SQR Development
- Owner(s): J. C. Stout
- Series: NASCAR Xfinity Series
- Race drivers: NASCAR Xfinity Series: 87. TBA
- Manufacturer: Toyota
- Opened: 2021

Career
- Races competed: 0
- Drivers' Championships: 0
- Race victories: 0
- Pole positions: 0

= SQR Development =

American stock car racing team

SQR Development is an American stock car racing team that was scheduled to compete part-time in the NASCAR Xfinity Series in 2022, fielding the No. 87 Toyota Supra.
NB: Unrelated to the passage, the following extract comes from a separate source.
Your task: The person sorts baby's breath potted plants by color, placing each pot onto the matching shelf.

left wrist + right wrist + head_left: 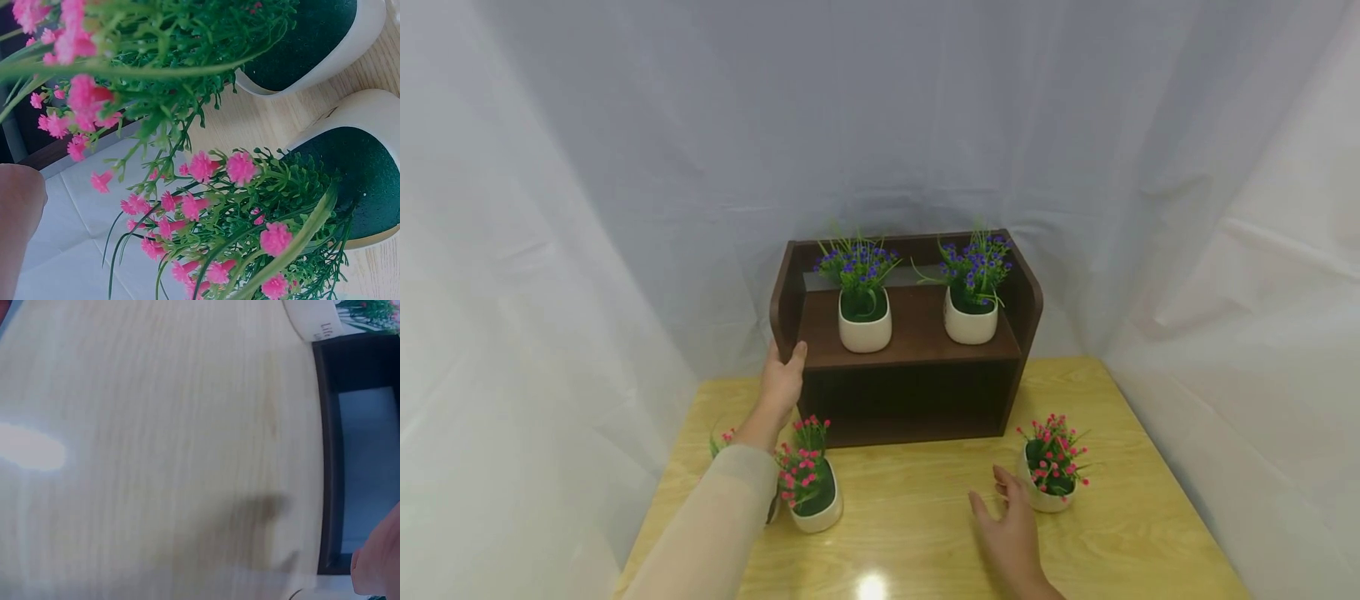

The team is currently owned by J. C. Stout, current New York governor candidate who founded the team in 2021 after previous experience with his another team he owned, Stellar Quest Racing.

== NASCAR Xfinity Series ==
=== Car No. 87 history ===
On December 20, 2021, former driver J. C. Stout would announce that he had formed a new team with chassis bought from Joe Gibbs Racing, with the team planning to run 10-12 races that year.

On January 20, 2022, the team announced that they would sign former Kyle Busch Motorsports and GMS Racing driver Raphaël Lessard for select races for the season. However, on March 29, 2022, Lessard revealed that the team would not compete in 2022 due to an "unfortunate personal matter".